As of now, two people have been detected in the US who are infected with the new strain. One of the patients is in Colorado and the other one is in California. According to the health officials in Colorado, their patient hasn’t traveled out of the country, which indicates that the variant might have been circulating for a while now. The new strain might already have a presence in the country. Unlike the UK, the US is not emphasizing the analysis of virus samples from COVID-19 patients to spot mutations and variants, which is why it may have gone undetected until now.
In the absence of widespread viral analysis, there is a chance that officials will be able to track the variant, called B.1.1.7, with the help of standard COVID-19 testing. “It’s a serendipitous thing, not something we intended to happen,” says Theo Sanderson, a geneticist at the Francis Crick Institute in London.
The most common gene-based COVID-19 tests operate by searching for evidence of the coronavirus genetic material in a swab of spit and mucus collected from patients. The virus carries a long genome, and the tests don’t look for evidence of the whole thing. Usually, the testing labs only search for two or three sections.
What is S Gene Dropout?
In a few of the COVID-19 tests, one of the snippets is on the coronavirus S gene, which codes for the spike protein of the virus. Spike protein helps the virus to bind to cells. That’s also the gene where one of the mutations in the new variant has taken place. If a patient was infected with a virus having that specific mutation, the orthodox test, which is engineered for the non-mutated version of the gene, won’t be able to detect the variant version. Since the test is still able to spot other sections of the virus, it would still come out as positive, just without the S gene. Researchers are calling it an S gene dropout.
In the UK, experts have been able to utilize S gene dropout as an unorthodox measurement for the amount of the coronavirus variant spreading in different parts of the country. According to Sanderson, “It’s been very useful.”
Strategy being Adopted
The method is not being considered as a perfect metric system. Mutations in the S gene also occur in other variants that don’t have the characteristics of B.1.1.7. Not every S gene dropout flagged on a test is a B.1.1.7 virus; however, researchers in the UK have managed to simplify the data and find out how much dropout is happening from the new variant. As the infection rate of the B.1.1.7 variant has amplified, the rate of the S gene dropout has tracked with it more closely.
Few of the labs in the US are beginning to undertake the strategy. Both the Colorado and California variant cases were found after labs flagged COVID-19 test results that had S gene dropouts for a full analysis.
Helix, a genomics company based in California, which conducts COVID-19 testing, is also studying their samples for traces of S gene dropout. In October, the Helix research team found that 0.25 percent of their tests had an S gene dropout, which increased to about 0.5 percent in early December.
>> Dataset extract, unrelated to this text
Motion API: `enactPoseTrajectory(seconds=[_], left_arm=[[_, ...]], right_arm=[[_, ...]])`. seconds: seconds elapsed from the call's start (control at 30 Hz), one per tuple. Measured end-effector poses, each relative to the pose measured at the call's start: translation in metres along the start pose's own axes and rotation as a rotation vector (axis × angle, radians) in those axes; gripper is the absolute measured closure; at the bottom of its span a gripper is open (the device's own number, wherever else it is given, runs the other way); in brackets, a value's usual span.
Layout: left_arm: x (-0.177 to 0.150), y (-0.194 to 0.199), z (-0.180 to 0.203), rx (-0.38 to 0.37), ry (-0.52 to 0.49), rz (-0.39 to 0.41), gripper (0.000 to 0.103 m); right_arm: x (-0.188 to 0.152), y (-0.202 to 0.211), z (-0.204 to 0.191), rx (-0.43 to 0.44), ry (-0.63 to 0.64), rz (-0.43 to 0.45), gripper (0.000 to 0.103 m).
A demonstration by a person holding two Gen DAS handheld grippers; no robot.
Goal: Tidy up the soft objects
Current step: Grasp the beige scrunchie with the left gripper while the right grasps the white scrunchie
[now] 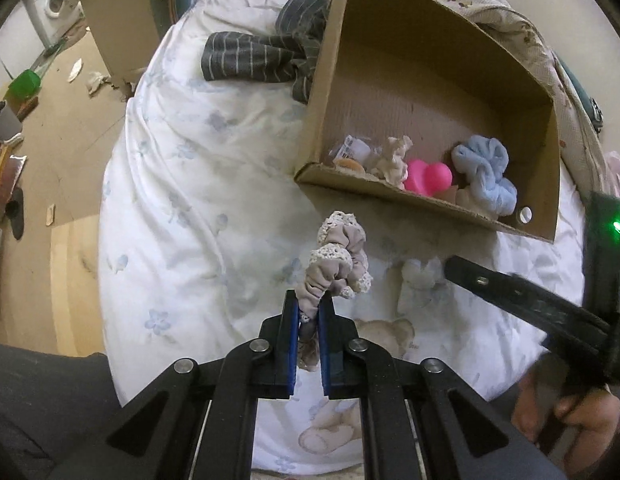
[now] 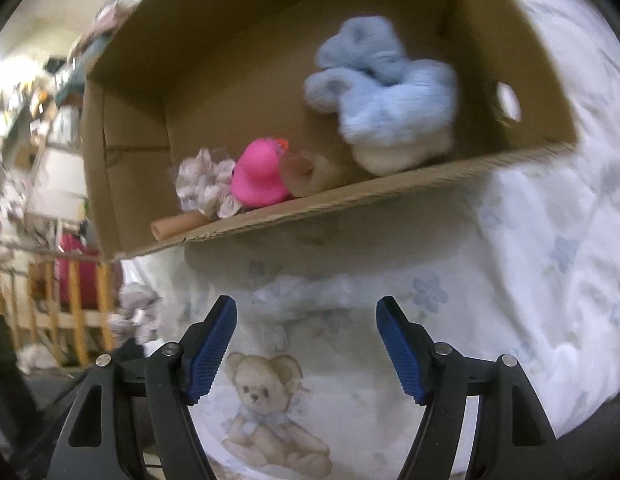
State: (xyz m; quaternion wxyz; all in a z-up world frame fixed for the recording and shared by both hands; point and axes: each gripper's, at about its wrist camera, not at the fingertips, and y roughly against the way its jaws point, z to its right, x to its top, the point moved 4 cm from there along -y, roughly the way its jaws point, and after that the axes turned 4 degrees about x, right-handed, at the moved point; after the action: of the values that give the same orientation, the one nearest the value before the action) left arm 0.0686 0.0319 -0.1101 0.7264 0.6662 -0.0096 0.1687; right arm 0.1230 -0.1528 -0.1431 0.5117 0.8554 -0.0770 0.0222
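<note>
Bed cover (image 1: 182, 200): white, printed with pale blue flowers and teddy bears, bearing all items below.

Cardboard box (image 1: 422, 196): open-topped, resting on the cover. It held a fluffy blue scrunchie (image 1: 486, 176), a pink rubber duck (image 2: 258, 180) and a pale floral scrunchie (image 2: 206, 184), grouped against its near wall.

Striped grey garment (image 1: 258, 60): crumpled beside the box's far corner.

Left gripper (image 1: 309, 312): closed tight on a beige lace-edged scrunchie (image 1: 340, 260), held above the cover, short of the box.

Right gripper (image 2: 306, 320): spread wide, holding nothing, above the cover facing the box.
</note>
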Motion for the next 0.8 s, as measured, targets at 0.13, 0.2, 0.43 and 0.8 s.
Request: enactPoseTrajectory(seconds=[0.13,0.2,0.43,0.8], left_arm=[[-0.003,0.003,0.001,-0.003,0.011,-0.016,0.095],[-0.005,0.006,0.002,-0.014,0.022,-0.015,0.095],[-0.003,0.007,0.006,-0.01,0.019,0.0,0.095],[-0.002,-0.002,0.001,0.035,0.023,0.005,0.095]], right_arm=[[0.003,-0.018,-0.018,-0.102,0.115,-0.021,0.027],[0.003,-0.026,-0.025,-0.117,0.152,-0.034,0.027],[-0.007,-0.044,-0.032,-0.1,0.218,-0.105,0.055],[-0.018,-0.017,-0.042,-0.084,0.294,-0.074,0.078]])
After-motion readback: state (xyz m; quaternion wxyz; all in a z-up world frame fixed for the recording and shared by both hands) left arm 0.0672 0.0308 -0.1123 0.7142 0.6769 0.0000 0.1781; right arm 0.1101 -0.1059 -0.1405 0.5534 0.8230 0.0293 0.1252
Some parts of the UK had more than 75 percent of tests having the same pattern.
According to the data, the variant is probably still uncommon in the US. “You can sort of put an upper bound on how much of the B.1.1.7 would be in a place, because if you’re not seeing the dropout, then you do know that the B.1.1.7 isn’t there,” Sanderson says.
“More Data is always Useful”
Helix is laying out a plan to analyze its virus samples to check for the B.1.1.7 variant, according to James Lu, co-founder and president of Helix. “We are still determining the percent correlation between samples with S gene dropout and the B.1.1.7 variant. We’re hoping to learn from sequencing how strong of a proxy it is.”
If a strong relationship is proved between them, “Helix will track the rate of S gene dropout on a regular basis,” Lu said.
The major thing to look out for is a steep increase in the amount of S gene dropout in a particular region, Sanderson says; that was the indicator in the UK that the latest variant was spreading extensively. “If you saw that in some particular area of the US that would be very worrying,” he says.
Ideally, the US is expected to ramp up its viral analysis to closely keep track of the spread of the B.1.1.7 variant, as well as flag any new variants that occur. “Genomic surveillance is always going to be better,” Sanderson says. However, in its absence, analyzing and monitoring S gene dropout could be a good beginning, he says. “It’s always useful to have more data.”